### What to do:
Write out the records below once more, exactly and completely.

### Exercise input:

***

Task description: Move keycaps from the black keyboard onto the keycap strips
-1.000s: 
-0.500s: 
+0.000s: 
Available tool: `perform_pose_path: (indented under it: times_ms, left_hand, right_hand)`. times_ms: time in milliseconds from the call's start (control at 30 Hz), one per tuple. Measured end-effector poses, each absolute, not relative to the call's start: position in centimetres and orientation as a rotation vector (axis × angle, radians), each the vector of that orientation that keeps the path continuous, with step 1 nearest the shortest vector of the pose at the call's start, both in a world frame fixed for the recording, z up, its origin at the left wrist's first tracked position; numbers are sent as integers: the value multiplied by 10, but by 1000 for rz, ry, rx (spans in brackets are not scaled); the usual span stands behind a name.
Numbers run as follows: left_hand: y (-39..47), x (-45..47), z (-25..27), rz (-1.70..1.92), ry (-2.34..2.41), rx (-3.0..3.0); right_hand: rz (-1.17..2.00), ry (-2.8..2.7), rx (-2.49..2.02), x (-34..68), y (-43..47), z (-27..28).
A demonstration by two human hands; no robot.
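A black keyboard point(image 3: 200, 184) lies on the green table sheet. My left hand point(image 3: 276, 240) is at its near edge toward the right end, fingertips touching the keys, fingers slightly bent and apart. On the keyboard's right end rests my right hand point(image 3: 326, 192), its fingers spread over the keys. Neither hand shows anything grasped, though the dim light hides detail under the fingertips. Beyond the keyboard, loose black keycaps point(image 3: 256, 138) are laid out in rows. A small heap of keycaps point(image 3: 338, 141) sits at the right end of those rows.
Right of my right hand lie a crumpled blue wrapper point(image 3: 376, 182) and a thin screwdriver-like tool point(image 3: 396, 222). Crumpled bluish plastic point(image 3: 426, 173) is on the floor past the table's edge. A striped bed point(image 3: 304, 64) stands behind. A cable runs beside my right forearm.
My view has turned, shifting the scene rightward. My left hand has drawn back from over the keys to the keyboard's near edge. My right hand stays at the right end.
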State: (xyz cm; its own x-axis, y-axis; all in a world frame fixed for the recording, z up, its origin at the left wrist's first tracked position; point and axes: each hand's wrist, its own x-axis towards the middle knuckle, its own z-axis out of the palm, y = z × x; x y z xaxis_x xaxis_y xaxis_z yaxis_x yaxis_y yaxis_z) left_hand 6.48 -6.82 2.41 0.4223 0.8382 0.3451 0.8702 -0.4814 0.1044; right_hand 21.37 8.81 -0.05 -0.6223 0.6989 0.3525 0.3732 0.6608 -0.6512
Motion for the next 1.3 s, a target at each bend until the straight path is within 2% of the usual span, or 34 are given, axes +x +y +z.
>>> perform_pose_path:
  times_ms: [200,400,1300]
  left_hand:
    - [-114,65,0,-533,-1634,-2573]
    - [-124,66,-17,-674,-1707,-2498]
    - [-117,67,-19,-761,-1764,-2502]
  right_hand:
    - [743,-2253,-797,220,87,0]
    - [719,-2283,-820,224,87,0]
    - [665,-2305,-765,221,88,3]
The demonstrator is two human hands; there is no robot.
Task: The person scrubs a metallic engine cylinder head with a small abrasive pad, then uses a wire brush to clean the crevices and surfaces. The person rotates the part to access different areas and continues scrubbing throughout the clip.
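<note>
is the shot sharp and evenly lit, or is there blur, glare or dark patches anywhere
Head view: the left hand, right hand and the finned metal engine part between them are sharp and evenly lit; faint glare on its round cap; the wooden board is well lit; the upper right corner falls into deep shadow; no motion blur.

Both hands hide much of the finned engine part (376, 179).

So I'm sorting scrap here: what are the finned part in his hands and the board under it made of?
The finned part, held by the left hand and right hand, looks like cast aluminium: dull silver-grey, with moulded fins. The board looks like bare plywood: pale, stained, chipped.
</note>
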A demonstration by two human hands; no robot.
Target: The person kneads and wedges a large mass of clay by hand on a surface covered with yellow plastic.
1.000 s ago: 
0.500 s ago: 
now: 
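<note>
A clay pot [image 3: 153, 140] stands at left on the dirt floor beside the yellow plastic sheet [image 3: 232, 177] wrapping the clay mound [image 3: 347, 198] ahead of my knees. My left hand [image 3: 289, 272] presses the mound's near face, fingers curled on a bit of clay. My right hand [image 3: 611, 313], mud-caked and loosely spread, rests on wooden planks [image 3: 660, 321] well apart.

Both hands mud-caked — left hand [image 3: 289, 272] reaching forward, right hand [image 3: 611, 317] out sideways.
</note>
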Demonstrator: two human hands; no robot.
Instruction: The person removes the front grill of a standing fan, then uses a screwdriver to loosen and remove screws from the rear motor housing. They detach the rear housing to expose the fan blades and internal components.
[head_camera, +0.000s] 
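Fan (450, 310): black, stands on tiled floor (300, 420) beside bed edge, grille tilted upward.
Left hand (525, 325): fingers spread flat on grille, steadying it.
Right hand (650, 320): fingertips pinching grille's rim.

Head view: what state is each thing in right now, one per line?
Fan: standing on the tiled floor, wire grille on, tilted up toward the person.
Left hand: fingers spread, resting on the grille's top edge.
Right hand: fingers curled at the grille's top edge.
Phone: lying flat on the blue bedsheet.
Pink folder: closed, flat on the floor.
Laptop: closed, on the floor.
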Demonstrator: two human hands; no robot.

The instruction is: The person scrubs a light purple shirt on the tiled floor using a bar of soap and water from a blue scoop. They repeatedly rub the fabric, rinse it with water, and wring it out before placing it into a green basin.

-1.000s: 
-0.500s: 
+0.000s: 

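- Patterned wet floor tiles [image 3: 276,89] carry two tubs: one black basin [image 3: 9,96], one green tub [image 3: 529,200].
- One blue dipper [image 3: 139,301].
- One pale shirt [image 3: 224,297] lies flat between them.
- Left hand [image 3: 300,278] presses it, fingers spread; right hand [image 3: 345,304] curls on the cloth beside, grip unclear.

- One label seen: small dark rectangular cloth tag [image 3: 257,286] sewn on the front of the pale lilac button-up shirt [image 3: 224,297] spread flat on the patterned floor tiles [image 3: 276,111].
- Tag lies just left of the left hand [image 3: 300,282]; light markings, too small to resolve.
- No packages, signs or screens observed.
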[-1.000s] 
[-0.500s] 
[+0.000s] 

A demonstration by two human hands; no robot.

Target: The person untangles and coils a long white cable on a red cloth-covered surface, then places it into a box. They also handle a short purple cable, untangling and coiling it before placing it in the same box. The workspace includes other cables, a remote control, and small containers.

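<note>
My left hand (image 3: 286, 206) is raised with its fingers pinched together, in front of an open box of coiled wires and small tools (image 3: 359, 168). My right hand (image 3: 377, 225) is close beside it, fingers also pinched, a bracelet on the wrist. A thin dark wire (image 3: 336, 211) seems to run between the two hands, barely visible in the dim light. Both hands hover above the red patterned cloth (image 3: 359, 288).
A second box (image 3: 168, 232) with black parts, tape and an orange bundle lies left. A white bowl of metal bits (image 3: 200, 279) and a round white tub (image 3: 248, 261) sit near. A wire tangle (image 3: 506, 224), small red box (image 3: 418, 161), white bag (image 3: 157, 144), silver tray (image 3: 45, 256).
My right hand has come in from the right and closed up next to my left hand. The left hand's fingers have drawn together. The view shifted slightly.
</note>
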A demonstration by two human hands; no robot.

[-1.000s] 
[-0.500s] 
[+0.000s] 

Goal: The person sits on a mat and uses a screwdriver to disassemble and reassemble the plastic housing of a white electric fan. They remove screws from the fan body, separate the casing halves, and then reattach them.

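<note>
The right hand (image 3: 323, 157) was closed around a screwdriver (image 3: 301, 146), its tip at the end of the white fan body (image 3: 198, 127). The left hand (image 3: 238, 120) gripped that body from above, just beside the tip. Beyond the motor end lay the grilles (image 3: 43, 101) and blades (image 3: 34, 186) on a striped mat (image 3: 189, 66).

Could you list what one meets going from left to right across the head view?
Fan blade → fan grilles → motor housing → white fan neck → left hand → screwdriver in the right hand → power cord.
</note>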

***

### Your solution:
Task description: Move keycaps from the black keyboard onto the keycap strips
-1.000s: 
-0.500s: 
+0.000s: 
Available tool: `perform_pose_path: (indented under it: times_ms, left_hand, right_hand)`. times_ms: time in milliseconds from the call's start (control at 30 Hz), one per tuple. Measured end-effector poses, each absolute, not relative to the call's start: position in centimetres and orientation as a rotation vector (axis × angle, radians), each the vector of that orientation that keeps the path continuous, with step 1 nearest the shortest vector of the pose at the call's start, both in a world frame fixed for the recording, z up, its origin at the left wrist's first tracked position; numbers are sent as integers: the value multiplied by 10, but by 1000 for rz, ry, rx (spans in brackets are not scaled); the usual span stands behind a name.
Numbers run as follows: left_hand: y (-39..47), x (-45..47), z (-25..27), rz (-1.70..1.92), ry (-2.34..2.41), rx (-3.0..3.0); right_hand: rz (-1.17..2.00), ry (-2.8..2.7), rx (-2.49..2.02), x (-34..68), y (-43..47), z (-27..28).
A demonstration by two human hands; no robot.
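A black keyboard point(image 3: 200, 184) lies on the green table sheet. My left hand point(image 3: 276, 240) is at its near edge toward the right end, fingertips touching the keys, fingers slightly bent and apart. On the keyboard's right end rests my right hand point(image 3: 326, 192), its fingers spread over the keys. Neither hand shows anything grasped, though the dim light hides detail under the fingertips. Beyond the keyboard, loose black keycaps point(image 3: 256, 138) are laid out in rows. A small heap of keycaps point(image 3: 338, 141) sits at the right end of those rows.
Right of my right hand lie a crumpled blue wrapper point(image 3: 376, 182) and a thin screwdriver-like tool point(image 3: 396, 222). Crumpled bluish plastic point(image 3: 426, 173) is on the floor past the table's edge. A striped bed point(image 3: 304, 64) stands behind. A cable runs beside my right forearm.
My view has turned, shifting the scene rightward. My left hand has drawn back from over the keys to the keyboard's near edge. My right hand stays at the right end.
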State: (xyz cm; its own x-axis, y-axis; all in a world frame fixed for the recording, z up, its origin at the left wrist's first tracked position; point and axes: each hand's wrist, its own x-axis towards the middle knuckle, its own z-axis out of the palm, y = z × x; x y z xaxis_x xaxis_y xaxis_z yaxis_x yaxis_y yaxis_z) left_hand 6.48 -6.82 2.41 0.4223 0.8382 0.3451 0.8702 -0.4814 0.1044; right_hand 21.37 8.81 -0.05 -0.6223 0.6989 0.3525 0.3732 0.6608 -0.6512
Motion for the next 1.3 s, a target at each bend until the straight path is within 2% of the usual span, or 34 are given, axes +x +y +z.
>>> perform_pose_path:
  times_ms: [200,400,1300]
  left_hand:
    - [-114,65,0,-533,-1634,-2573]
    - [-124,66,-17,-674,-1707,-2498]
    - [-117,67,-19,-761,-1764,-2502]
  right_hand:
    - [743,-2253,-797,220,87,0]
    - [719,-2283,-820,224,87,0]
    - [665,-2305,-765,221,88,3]
The demonstrator is two human hands; there is no robot.
Task: The person scrubs a metallic engine cylinder head with a small abrasive pad, then uses a wire brush to clean the crevices and surfaces. The person rotates the part to access different areas and continues scrubbing throughout the clip.
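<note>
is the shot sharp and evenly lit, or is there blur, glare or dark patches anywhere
Head view: the left hand, right hand and the finned metal engine part between them are sharp and evenly lit; faint glare on its round cap; the wooden board is well lit; the upper right corner falls into deep shadow; no motion blur.

Both hands hide much of the finned engine part (376, 179).

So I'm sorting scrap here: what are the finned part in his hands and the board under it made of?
The finned part, held by the left hand and right hand, looks like cast aluminium: dull silver-grey, with moulded fins. The board looks like bare plywood: pale, stained, chipped.
</note>
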A demonstration by two human hands; no robot.
Target: The person kneads and wedges a large mass of clay by hand on a surface covered with yellow plastic.
1.000 s ago: 
0.500 s ago: 
now: 
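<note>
A clay pot [image 3: 153, 140] stands at left on the dirt floor beside the yellow plastic sheet [image 3: 232, 177] wrapping the clay mound [image 3: 347, 198] ahead of my knees. My left hand [image 3: 289, 272] presses the mound's near face, fingers curled on a bit of clay. My right hand [image 3: 611, 313], mud-caked and loosely spread, rests on wooden planks [image 3: 660, 321] well apart.

Both hands mud-caked — left hand [image 3: 289, 272] reaching forward, right hand [image 3: 611, 317] out sideways.
</note>
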Demonstrator: two human hands; no robot.
Instruction: The person removes the front grill of a standing fan, then uses a screwdriver to loosen and remove screws from the rear motor housing. They detach the rear housing to expose the fan blades and internal components.
[head_camera, +0.000s] 
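Fan (450, 310): black, stands on tiled floor (300, 420) beside bed edge, grille tilted upward.
Left hand (525, 325): fingers spread flat on grille, steadying it.
Right hand (650, 320): fingertips pinching grille's rim.

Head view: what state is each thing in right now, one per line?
Fan: standing on the tiled floor, wire grille on, tilted up toward the person.
Left hand: fingers spread, resting on the grille's top edge.
Right hand: fingers curled at the grille's top edge.
Phone: lying flat on the blue bedsheet.
Pink folder: closed, flat on the floor.
Laptop: closed, on the floor.
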Demonstrator: two human hands; no robot.

The instruction is: The person scrubs a light purple shirt on the tiled floor using a bar of soap and water from a blue scoop. They repeatedly rub the fabric, rinse it with water, and wring it out before placing it into a green basin.

-1.000s: 
-0.500s: 
+0.000s: 

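- Patterned wet floor tiles [image 3: 276,89] carry two tubs: one black basin [image 3: 9,96], one green tub [image 3: 529,200].
- One blue dipper [image 3: 139,301].
- One pale shirt [image 3: 224,297] lies flat between them.
- Left hand [image 3: 300,278] presses it, fingers spread; right hand [image 3: 345,304] curls on the cloth beside, grip unclear.

- One label seen: small dark rectangular cloth tag [image 3: 257,286] sewn on the front of the pale lilac button-up shirt [image 3: 224,297] spread flat on the patterned floor tiles [image 3: 276,111].
- Tag lies just left of the left hand [image 3: 300,282]; light markings, too small to resolve.
- No packages, signs or screens observed.
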[-1.000s] 
[-0.500s] 
[+0.000s] 

A demonstration by two human hands; no robot.

Target: The person untangles and coils a long white cable on a red cloth-covered surface, then places it into a box. They also handle a short purple cable, untangling and coiling it before placing it in the same box. The workspace includes other cables, a remote control, and small containers.

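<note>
My left hand (image 3: 286, 206) is raised with its fingers pinched together, in front of an open box of coiled wires and small tools (image 3: 359, 168). My right hand (image 3: 377, 225) is close beside it, fingers also pinched, a bracelet on the wrist. A thin dark wire (image 3: 336, 211) seems to run between the two hands, barely visible in the dim light. Both hands hover above the red patterned cloth (image 3: 359, 288).
A second box (image 3: 168, 232) with black parts, tape and an orange bundle lies left. A white bowl of metal bits (image 3: 200, 279) and a round white tub (image 3: 248, 261) sit near. A wire tangle (image 3: 506, 224), small red box (image 3: 418, 161), white bag (image 3: 157, 144), silver tray (image 3: 45, 256).
My right hand has come in from the right and closed up next to my left hand. The left hand's fingers have drawn together. The view shifted slightly.
</note>
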A demonstration by two human hands; no robot.

[-1.000s] 
[-0.500s] 
[+0.000s] 

Goal: The person sits on a mat and uses a screwdriver to disassemble and reassemble the plastic housing of a white electric fan. They remove screws from the fan body, separate the casing halves, and then reattach them.

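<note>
The right hand (image 3: 323, 157) was closed around a screwdriver (image 3: 301, 146), its tip at the end of the white fan body (image 3: 198, 127). The left hand (image 3: 238, 120) gripped that body from above, just beside the tip. Beyond the motor end lay the grilles (image 3: 43, 101) and blades (image 3: 34, 186) on a striped mat (image 3: 189, 66).

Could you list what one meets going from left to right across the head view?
Fan blade → fan grilles → motor housing → white fan neck → left hand → screwdriver in the right hand → power cord.
</note>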

The exercise is finished.